Ron Insana and Bob Pisani must get together after hours to swap notes. Geez, I have never seen two "journalists" who reveled so delightfully in the market's decline. Ron looked like he had his palm under the desk when he was joyfully speaking to bear Ned Davis. Something else you wanna share with us, Ron?

Nothing wrong with being a bear, but let's not look so smug when the mkt's down a buck-fifty, huh Ron??? I'm short a few stocks, but sheesh, I could never smile as broadly as Ron does when we sell-off. What gives?

One question: what's Ned Davis' track record vs. the S&P? Me thinks it ain't too sharp. Ron must've shed a tear when Oppenheimer dumped perennial bear Michael Metz.



To: Jim S who wrote (3694)9/23/1999 3:55:00 PM
From: Gary M. Reed  Read Replies (2) | Respond to of 17683
 
Ron now interviewing some buffoon proclaiming Dow Theory...says, "well, it didn't work AS WELL during the last 3 years or so..." Cripes, Ron, don't sugar-coat it...Dow Theorists have looked like total chumps for the last DECADE. Why don't we interview Babs and get her theory on the mkt...it would be as relevant as some loser who's missed the last 7 years of market action.

In the old days of FNN, they aired sports shows. Question for Ron: would you waste air time on a Las Vegas football prognosticator who hadn't beaten the spread in the last 8 years?
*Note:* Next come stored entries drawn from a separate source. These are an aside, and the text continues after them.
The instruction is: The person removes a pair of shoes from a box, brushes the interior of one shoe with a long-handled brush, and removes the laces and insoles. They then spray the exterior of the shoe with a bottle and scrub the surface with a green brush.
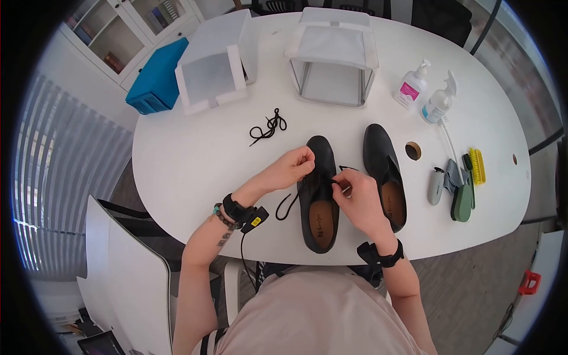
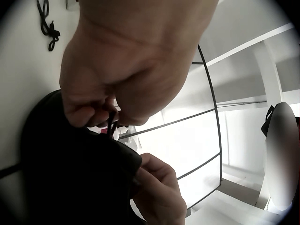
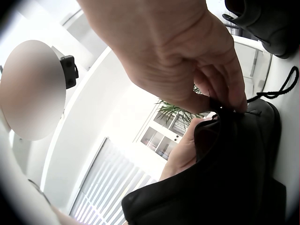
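A black lace-up shoe [image 1: 320,222] with a tan insole lies on the table, toe pointing away from me. Over its left front, my left hand [image 1: 294,167] has its fingers curled; a short black shoelace [image 2: 112,124] shows between finger and thumb. My right hand [image 1: 360,198] is at the shoe's right side, thumb and fingers pinching the edge of the lacing flap [image 3: 224,112]. What lies under those fingertips is partly hidden. One lace length [image 1: 285,208] curves over the table left of the shoe; another loop [image 3: 281,91] sticks out beyond the right hand.
The matching black shoe [image 1: 383,171] lies close on the right. A loose black lace [image 1: 269,128] lies beyond the left hand. Two clear-front boxes [image 1: 334,59], a blue case [image 1: 157,77], pump and spray bottles [image 1: 411,87], and brushes [image 1: 463,204] stand or lie farther off. The table has a round hole [image 1: 413,151].
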### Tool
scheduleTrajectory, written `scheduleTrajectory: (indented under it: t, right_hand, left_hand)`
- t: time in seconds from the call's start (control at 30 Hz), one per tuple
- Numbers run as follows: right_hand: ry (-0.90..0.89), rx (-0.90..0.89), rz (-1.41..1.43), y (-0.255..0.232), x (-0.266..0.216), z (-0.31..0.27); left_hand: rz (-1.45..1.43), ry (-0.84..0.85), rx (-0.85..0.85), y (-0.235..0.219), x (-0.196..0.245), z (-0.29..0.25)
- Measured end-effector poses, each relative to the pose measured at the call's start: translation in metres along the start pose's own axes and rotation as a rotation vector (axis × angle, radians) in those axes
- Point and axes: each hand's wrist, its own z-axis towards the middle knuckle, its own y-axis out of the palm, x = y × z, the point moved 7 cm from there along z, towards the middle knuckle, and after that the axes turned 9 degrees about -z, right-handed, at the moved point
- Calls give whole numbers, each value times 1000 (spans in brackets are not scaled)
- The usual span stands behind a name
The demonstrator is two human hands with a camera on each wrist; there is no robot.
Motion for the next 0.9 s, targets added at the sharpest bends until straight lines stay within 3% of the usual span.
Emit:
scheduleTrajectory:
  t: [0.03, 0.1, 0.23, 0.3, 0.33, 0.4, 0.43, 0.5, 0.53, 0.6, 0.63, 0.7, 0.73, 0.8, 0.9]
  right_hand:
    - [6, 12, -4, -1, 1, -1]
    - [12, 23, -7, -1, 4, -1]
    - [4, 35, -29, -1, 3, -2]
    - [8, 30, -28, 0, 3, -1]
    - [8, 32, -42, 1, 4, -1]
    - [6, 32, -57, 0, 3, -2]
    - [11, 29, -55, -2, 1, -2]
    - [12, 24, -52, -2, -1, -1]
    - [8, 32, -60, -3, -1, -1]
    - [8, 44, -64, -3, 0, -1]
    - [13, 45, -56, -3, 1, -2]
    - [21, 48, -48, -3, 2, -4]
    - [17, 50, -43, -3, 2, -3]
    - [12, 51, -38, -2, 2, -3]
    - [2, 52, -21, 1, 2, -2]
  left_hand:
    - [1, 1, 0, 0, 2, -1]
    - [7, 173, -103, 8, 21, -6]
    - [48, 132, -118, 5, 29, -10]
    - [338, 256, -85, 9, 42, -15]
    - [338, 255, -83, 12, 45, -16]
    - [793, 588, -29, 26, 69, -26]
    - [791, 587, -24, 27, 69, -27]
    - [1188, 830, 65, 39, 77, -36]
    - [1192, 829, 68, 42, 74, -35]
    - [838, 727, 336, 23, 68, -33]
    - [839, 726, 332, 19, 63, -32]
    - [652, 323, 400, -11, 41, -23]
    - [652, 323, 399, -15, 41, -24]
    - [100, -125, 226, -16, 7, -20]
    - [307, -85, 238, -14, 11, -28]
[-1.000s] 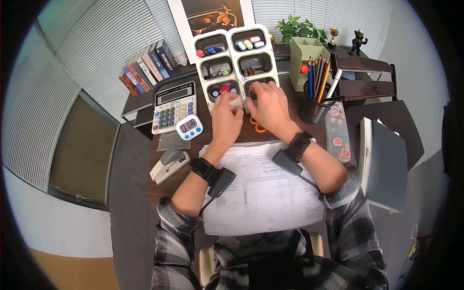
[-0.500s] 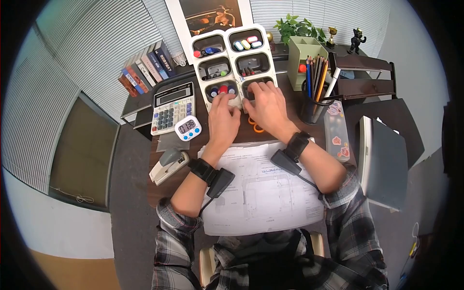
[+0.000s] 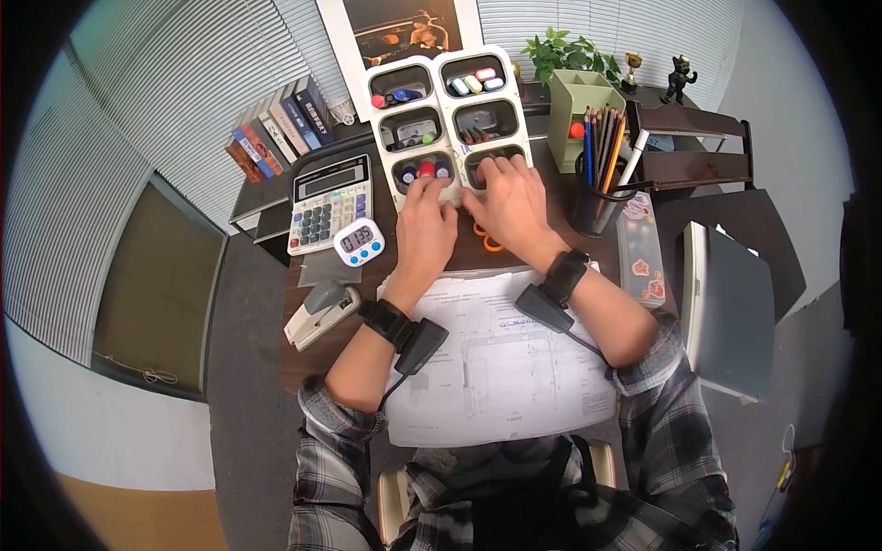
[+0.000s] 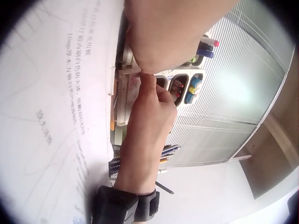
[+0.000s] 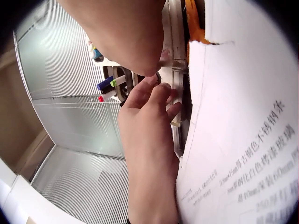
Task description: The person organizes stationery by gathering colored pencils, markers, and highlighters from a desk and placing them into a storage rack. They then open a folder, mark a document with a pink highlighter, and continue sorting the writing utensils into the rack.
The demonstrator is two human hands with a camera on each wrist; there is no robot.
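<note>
A white six-compartment organizer (image 3: 450, 124) stands tilted at the back of the desk. My left hand (image 3: 423, 234) rests with its fingertips at the rim of the near left compartment, beside a red-capped item (image 3: 426, 170); in the right wrist view this left hand (image 5: 149, 130) has loosely bent fingers. My right hand (image 3: 514, 207) reaches over the near right compartment, its bent fingertips partly inside. In the left wrist view the right hand's (image 4: 149, 126) thumb and index finger lie close together. Whether anything is between the right fingertips is hidden.
Orange scissor handles (image 3: 492, 244) lie below the right hand. Papers (image 3: 501, 367) cover the near desk. A timer (image 3: 359, 242), calculator (image 3: 331, 207) and stapler (image 3: 322, 314) are at left; a mesh pen cup (image 3: 597, 207) and sticker-covered case (image 3: 641, 257) are at right.
Both hands stay at the near compartments, with only slight finger movement. The view has shifted slightly, and the timer display reads differently.
</note>
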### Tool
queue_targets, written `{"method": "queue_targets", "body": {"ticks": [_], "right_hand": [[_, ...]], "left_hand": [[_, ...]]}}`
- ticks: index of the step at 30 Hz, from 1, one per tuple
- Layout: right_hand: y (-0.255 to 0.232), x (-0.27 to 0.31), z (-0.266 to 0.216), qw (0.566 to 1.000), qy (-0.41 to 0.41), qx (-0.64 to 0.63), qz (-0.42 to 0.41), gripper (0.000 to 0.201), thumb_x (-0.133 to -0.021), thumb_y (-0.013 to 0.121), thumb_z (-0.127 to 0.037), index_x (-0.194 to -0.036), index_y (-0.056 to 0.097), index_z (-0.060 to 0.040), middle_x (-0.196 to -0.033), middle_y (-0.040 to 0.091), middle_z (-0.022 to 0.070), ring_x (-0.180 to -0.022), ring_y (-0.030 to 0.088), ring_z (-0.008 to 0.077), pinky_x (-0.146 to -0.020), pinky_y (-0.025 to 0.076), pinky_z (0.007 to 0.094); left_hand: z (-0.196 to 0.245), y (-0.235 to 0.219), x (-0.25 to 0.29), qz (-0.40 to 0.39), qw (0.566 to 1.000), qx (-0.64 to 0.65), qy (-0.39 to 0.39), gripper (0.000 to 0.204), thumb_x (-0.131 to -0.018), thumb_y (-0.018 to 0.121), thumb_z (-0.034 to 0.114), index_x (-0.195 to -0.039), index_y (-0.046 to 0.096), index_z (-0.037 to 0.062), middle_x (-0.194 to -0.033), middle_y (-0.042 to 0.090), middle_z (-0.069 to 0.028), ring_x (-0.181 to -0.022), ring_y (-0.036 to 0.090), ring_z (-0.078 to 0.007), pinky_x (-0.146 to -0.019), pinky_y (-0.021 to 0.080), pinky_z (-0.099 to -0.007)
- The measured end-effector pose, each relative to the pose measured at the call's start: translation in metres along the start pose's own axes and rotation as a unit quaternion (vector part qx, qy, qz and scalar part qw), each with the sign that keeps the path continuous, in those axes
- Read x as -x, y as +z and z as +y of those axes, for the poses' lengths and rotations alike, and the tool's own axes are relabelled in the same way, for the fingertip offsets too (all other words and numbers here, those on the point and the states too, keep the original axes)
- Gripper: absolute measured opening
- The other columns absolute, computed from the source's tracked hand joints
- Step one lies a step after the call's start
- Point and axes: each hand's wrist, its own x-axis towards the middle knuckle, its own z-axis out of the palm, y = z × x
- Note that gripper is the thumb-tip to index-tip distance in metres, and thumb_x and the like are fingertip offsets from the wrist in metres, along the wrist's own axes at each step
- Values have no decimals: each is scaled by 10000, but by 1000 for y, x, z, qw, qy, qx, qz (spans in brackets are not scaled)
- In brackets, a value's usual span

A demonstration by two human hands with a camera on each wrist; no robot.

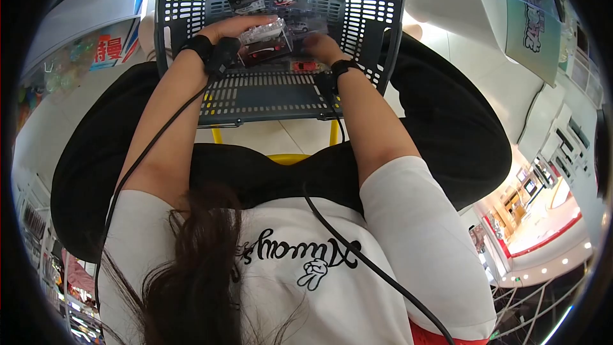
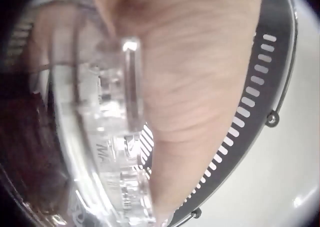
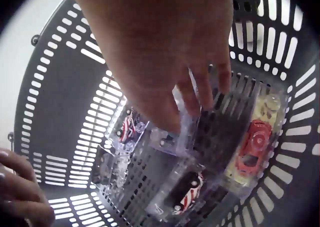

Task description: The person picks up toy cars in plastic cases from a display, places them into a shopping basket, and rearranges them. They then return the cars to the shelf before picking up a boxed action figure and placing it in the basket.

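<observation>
1. Two hands are at work in the dark plastic basket [image 1: 236,98], and everything's happening between its slotted walls!
2. Left hand [image 1: 235,27] has a firm hold: its fingers and thumb are curled round a clear boxed car [image 1: 265,51], tilted in the grip. From the left wrist, the see-through plastic sits right up against the skin.
3. Over to the right hand [image 1: 324,48], down inside the basket, fingers pointing at the boxes below. Fingertips are right at a clear plastic case [image 3: 186,133], the thumb on one side; whether they've actually pinched it, I can't tell.
4. Look at the colour near the side closest to the person: a red toy car [image 3: 253,144] in a clear pack with a yellow backing, lying on the basket floor.
5. More lie about it: a red-and-white striped car [image 3: 189,193] in its clear box, and a smaller striped car [image 3: 128,128] in another, close to the right hand's thumb.
6. Both wrists wear black straps, with dark cables running back over the white T-shirt [image 1: 319,230].
7. Down below, yellow frame [image 1: 290,159] shows beneath the basket, with black-trousered legs [image 1: 447,121] spread on either side.
</observation>
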Motion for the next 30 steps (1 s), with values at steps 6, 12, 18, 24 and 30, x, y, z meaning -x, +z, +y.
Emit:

Let's give more airtime to guys who have called this market correctly (there are plenty of them out there...problem is, they don't work for "the chosen/annointed firms") and shut down the chumps who have been crying "crash" for the last 10 years.

If I falsify my track record to show that I've consistently lost money being short every year since 1989, can I get an interview on CNBC too? What is the yardstick for interviewing losers? Conversely, what is the yardstick where guys who beat the market get disqualified because they have been "too right." I notice the Merrill guys get plenty of airtime, even though they publicly said "sell" at Dow 7600 last October. By simple deduction, it sounds like you need to be a total loser to get a CNBC interview. God save the clients of the financial planners that Griffeth has on Power Lunch! My best guess is that they've had their clients in money markets since '87.